• PROBLEM DETAILS
Across the entries below, how many lines contain the word "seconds"? Give the number alone.

• DATASET ENTRIES
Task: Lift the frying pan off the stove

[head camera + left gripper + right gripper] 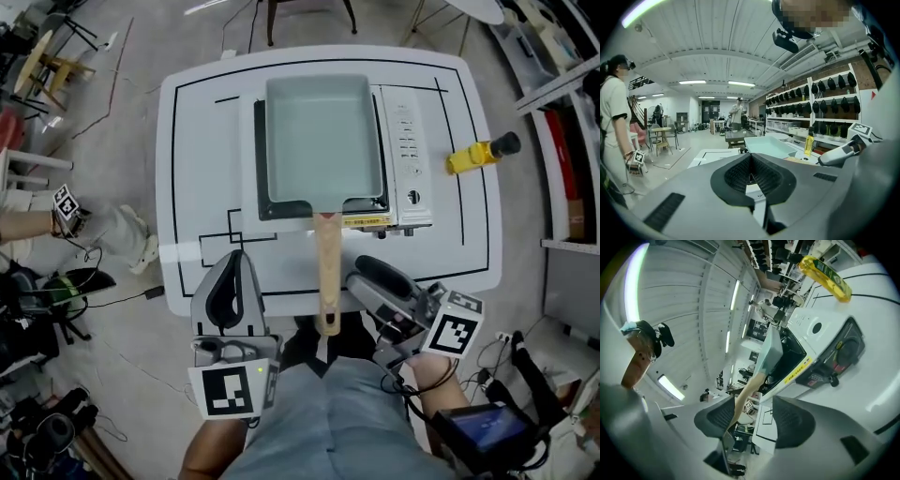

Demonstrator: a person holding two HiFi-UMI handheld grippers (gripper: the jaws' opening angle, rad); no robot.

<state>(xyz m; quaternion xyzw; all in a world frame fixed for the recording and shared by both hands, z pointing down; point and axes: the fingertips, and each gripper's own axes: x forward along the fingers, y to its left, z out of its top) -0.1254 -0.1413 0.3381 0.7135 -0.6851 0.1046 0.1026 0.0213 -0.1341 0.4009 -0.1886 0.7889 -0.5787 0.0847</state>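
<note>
Frying pan [319,141]: rectangular, pale teal, sitting flat on the portable stove [409,150] at the centre of the white table [187,141]. The pan's long axis runs far-to-near in the head view. Its wooden handle [326,272] points straight back toward the person, and the handle's end overhangs the table's near edge. Right gripper [366,272]: low at the near edge, just right of the handle and clear of it. Its own view shows the jaws spread wide and the pads pressing on nothing. In that view the handle [749,385] runs down toward the inner edge of one pad, with the pan and stove beyond. Left gripper [234,265]: on the other side of the handle, near the table's front edge, tips aimed at the table. Its own view shows the two pads closed together with nothing gripped. A yellow bottle [473,155] lies on the table right of the stove, well apart from the pan.
</note>
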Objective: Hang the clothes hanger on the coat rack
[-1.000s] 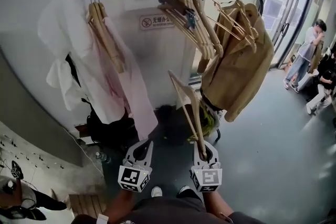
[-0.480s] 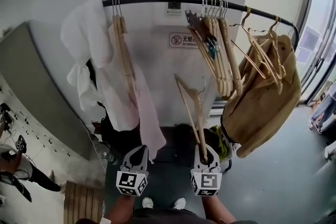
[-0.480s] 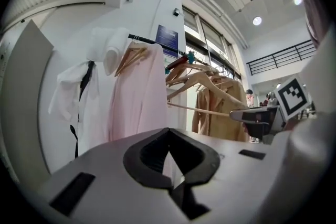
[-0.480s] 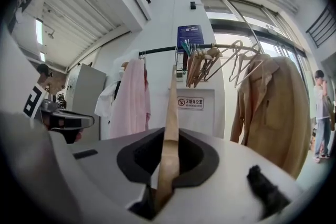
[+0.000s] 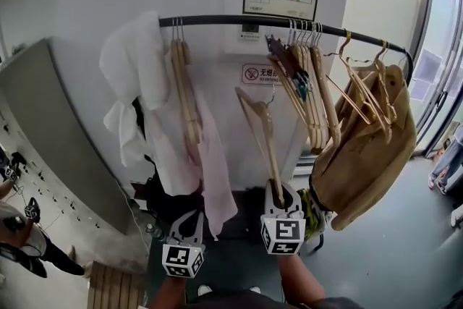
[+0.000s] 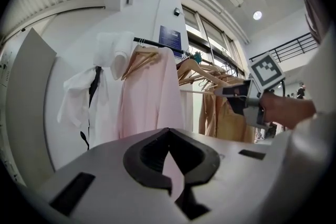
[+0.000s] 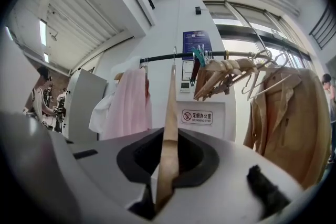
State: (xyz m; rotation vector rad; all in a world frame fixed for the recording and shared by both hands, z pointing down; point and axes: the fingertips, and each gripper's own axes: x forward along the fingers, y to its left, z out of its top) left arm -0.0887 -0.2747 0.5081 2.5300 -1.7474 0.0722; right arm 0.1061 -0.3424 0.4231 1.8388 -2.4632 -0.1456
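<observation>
My right gripper [image 5: 278, 192] is shut on the lower end of a bare wooden hanger [image 5: 264, 137]. The hanger stands up from the jaws, its metal hook [image 5: 273, 94] below the black rail [image 5: 217, 20] of the coat rack. In the right gripper view the hanger's arm [image 7: 170, 107] rises from the right gripper [image 7: 169, 136] toward the rail [image 7: 157, 59]. My left gripper [image 5: 192, 217] is lower and to the left, shut on nothing. In its own view the left gripper [image 6: 169, 131] faces the pink garment [image 6: 149, 97].
A white garment [image 5: 134, 76] and a pink one [image 5: 213, 177] hang at the rail's left. Several empty wooden hangers [image 5: 311, 98] and a tan coat [image 5: 369, 148] hang at its right, with a stretch of bare rail between. A grey panel [image 5: 58, 127] stands left.
Both grippers have come closer to the rack. The right one has risen with the hanger, bringing its hook nearer the rail. The left stays low.
</observation>
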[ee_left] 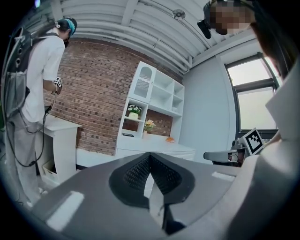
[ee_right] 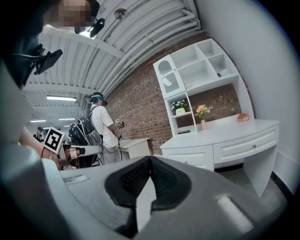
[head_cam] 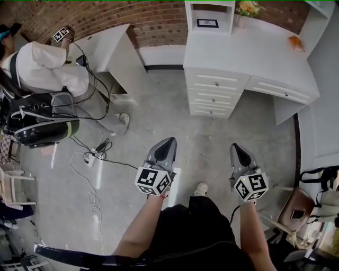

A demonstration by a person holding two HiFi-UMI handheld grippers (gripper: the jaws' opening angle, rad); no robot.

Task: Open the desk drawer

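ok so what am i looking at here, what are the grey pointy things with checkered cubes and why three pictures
Those are two hand-held tools, not a robot: a person carries a left gripper and a right gripper, each bearing a marker cube. The head view comes from a camera on the person's head, looking down. The two gripper views come from cameras riding on each gripper, looking along its jaws. Both grippers are shut and hold nothing. Ahead stands a white desk, its drawers closed, with a vase of flowers on it. At the left stands another person.
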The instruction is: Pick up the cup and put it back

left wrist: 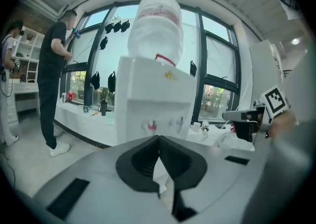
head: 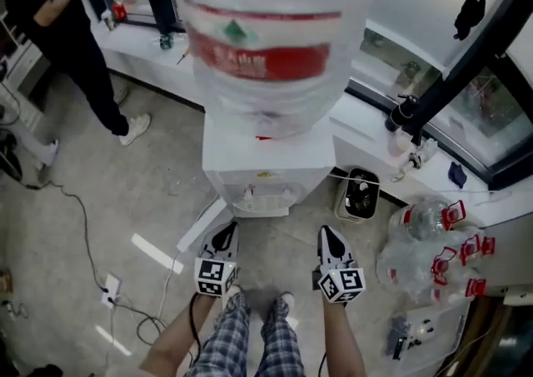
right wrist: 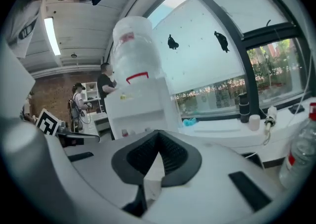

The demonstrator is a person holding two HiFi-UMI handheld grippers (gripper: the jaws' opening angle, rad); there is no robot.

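The cup is too small and blurred to tell: the tap recess point(head: 265, 199) of the water dispenser point(head: 266, 151) shows only pale, indistinct shapes.

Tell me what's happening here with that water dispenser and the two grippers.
A person stands facing a white water dispenser with a large bottle on top, and holds one hand-held gripper in each hand. The left hand-held gripper and the right hand-held gripper are both shut and empty, held low and short of the dispenser. Nothing is picked up yet. Another person in black stands at the counter behind.
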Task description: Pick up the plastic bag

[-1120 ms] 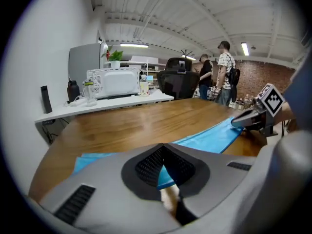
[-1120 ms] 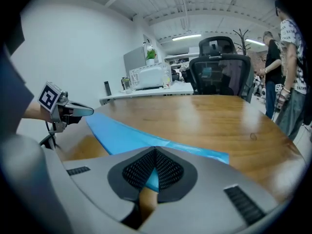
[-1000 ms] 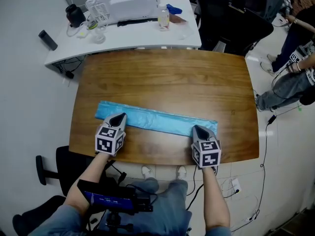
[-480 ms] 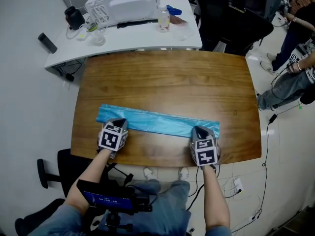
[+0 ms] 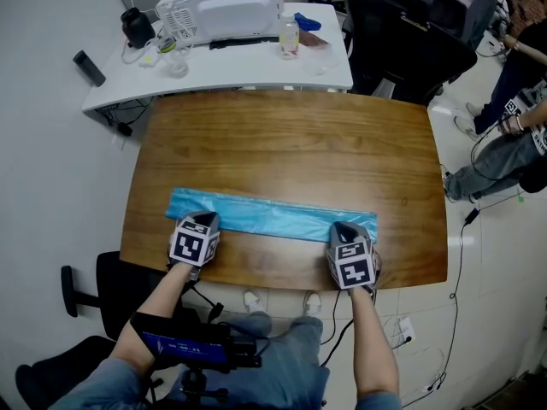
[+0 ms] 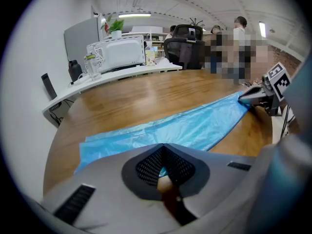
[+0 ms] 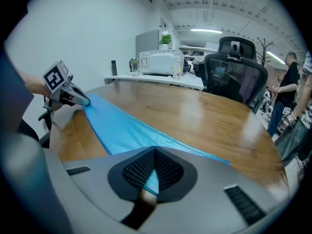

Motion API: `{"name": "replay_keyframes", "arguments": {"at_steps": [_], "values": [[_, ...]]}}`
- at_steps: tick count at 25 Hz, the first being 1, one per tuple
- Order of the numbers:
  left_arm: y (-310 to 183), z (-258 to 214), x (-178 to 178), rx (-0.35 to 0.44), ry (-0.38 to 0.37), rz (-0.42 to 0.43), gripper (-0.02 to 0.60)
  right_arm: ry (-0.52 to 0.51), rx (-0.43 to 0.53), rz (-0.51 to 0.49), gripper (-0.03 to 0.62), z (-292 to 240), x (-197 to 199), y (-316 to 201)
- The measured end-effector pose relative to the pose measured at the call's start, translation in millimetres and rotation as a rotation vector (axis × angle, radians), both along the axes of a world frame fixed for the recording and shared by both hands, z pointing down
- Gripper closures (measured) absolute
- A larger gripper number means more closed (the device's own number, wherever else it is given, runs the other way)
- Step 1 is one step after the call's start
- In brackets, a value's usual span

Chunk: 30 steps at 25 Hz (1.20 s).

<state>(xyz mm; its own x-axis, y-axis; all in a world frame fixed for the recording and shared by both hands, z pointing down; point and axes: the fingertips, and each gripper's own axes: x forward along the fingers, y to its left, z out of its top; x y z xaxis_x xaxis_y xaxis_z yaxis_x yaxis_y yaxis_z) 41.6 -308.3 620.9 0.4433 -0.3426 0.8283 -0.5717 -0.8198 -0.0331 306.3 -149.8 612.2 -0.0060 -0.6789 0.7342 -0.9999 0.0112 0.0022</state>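
A long blue plastic bag [image 5: 273, 214] lies flat across the near part of the wooden table [image 5: 291, 139]. My left gripper [image 5: 205, 219] is shut on the bag's near edge close to its left end. In the left gripper view blue film shows pinched in that gripper [image 6: 163, 165], and the bag [image 6: 190, 126] runs off to the right gripper [image 6: 257, 96]. My right gripper [image 5: 340, 227] is shut on the near edge close to the right end. Its own view shows the film caught in the right gripper [image 7: 153, 174], with the bag [image 7: 122, 130] stretching to the left gripper [image 7: 73, 97].
Behind the table a white desk [image 5: 256, 67] carries a white microwave-like appliance [image 5: 224, 7], a bottle [image 5: 289, 38] and small items. Black office chairs [image 5: 410, 41] stand at the back right, people [image 5: 513, 109] at the far right. Another chair [image 5: 102, 289] stands near left.
Both grippers and the bag have shifted slightly toward the table's near edge. Both grips stay as they were.
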Motion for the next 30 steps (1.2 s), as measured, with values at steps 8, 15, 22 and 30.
{"name": "replay_keyframes", "arguments": {"at_steps": [8,15,22,30], "values": [[24.5,0.4,-8.3,-0.012,0.007,-0.052,0.574,0.002,-0.014,-0.063,0.594,0.1,3.5,3.7],[38.2,-0.5,-15.4,-0.005,0.009,-0.100,0.574,-0.010,-0.003,-0.084,0.594,-0.9,1.5,9.6],[40.0,-0.7,-15.8,0.027,-0.007,-0.107,0.575,-0.021,0.032,-0.083,0.594,1.0,4.1,8.7],[45.4,-62.9,17.7,0.165,0.181,-0.145,0.574,-0.096,0.223,-0.132,0.594,-43.7,0.6,4.1]]}}
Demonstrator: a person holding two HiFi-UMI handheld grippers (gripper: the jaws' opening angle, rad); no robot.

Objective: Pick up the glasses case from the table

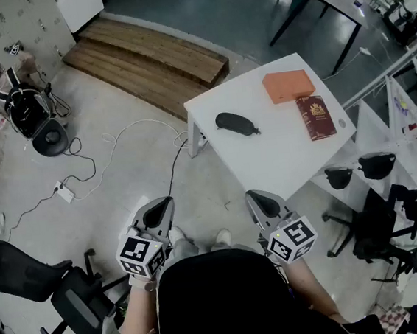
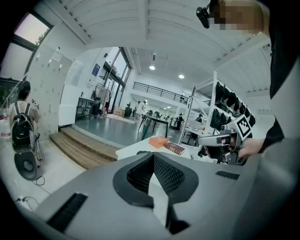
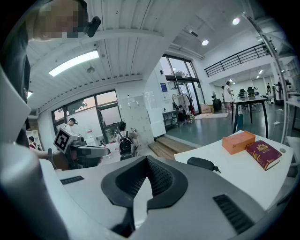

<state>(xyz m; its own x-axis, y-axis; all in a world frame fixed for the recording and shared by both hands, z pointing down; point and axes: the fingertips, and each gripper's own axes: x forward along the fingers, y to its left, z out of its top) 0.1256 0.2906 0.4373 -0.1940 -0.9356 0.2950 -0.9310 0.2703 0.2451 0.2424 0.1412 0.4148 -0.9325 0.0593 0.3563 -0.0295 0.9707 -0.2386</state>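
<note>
While the left gripper (image 1: pixel 158 214) and right gripper (image 1: pixel 266 207) are pressed together and empty, either could shove the glasses case (image 1: pixel 236 123) along the counter (image 1: pixel 267 156).

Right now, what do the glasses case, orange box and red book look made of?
Glasses case: black, matte, likely fabric or leatherette; no glare.
Orange box: probably cardboard; flat, dull faces.
Red book: hardcover, slight sheen, gilt emblem.

Fingers together: left gripper (image 1: pixel 159 214) and right gripper (image 1: pixel 266 205)
</note>
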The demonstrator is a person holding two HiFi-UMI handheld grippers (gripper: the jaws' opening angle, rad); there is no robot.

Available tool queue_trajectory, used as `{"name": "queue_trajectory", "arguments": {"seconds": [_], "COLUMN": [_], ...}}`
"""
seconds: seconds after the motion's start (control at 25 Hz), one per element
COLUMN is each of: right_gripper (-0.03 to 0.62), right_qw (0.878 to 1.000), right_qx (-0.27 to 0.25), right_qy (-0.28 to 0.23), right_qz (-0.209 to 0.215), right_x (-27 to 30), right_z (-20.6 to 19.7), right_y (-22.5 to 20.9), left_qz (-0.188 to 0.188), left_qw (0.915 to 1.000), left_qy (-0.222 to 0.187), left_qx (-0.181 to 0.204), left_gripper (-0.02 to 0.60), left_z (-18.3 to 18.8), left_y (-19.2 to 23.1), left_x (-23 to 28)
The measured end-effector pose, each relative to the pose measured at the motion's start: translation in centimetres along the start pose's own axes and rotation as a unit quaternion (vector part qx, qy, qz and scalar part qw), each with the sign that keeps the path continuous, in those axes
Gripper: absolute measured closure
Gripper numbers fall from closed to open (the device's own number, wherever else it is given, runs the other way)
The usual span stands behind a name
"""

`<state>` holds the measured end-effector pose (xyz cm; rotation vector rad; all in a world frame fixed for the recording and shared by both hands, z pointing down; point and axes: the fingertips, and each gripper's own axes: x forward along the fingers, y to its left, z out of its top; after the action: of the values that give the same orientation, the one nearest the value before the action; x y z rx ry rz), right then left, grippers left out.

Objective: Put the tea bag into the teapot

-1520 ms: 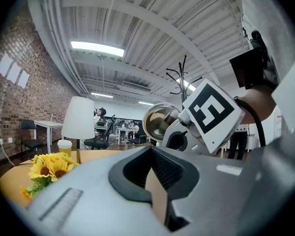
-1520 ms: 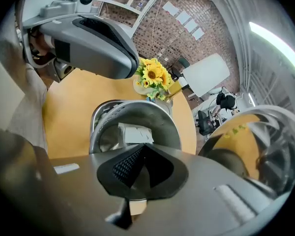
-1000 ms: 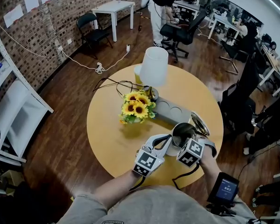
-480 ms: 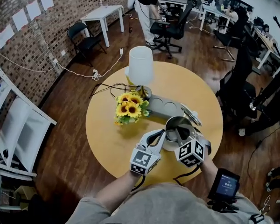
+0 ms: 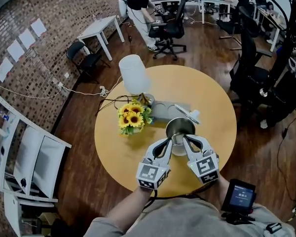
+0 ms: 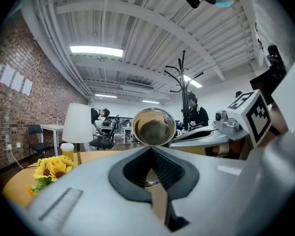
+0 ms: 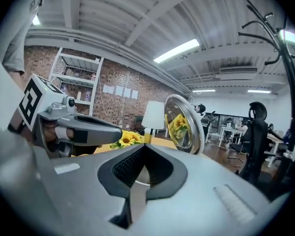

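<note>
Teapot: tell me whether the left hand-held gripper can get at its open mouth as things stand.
Probably yes. The teapot stands uncovered just beyond the left hand-held gripper, with nothing visible between them. The right hand-held gripper sits close alongside and may crowd the approach.

Cool, even light filled the room, coming from ceiling strip lights (image 6: 96,50) that burned out to plain white in both gripper views. The head view was bright and fairly sharp at its middle, while its wide lens bowed the brick wall (image 5: 34,58) and the far desks toward the edges. Shadows on the counter (image 5: 207,98) were soft and short, darkest under the sunflowers (image 5: 130,118). The teapot (image 5: 180,129) showed a dull sheen, and its lid (image 7: 183,122) mirrored the flowers cleanly. Near the lens, the left gripper (image 6: 150,148) and right gripper (image 7: 144,145) looked soft, probably out of focus. Black vignettes ringed both gripper views.
</note>
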<state>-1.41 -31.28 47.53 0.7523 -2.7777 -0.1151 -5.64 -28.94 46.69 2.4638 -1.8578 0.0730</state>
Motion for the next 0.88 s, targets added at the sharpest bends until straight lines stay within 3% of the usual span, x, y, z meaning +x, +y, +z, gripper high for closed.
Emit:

• TASK RESULT
2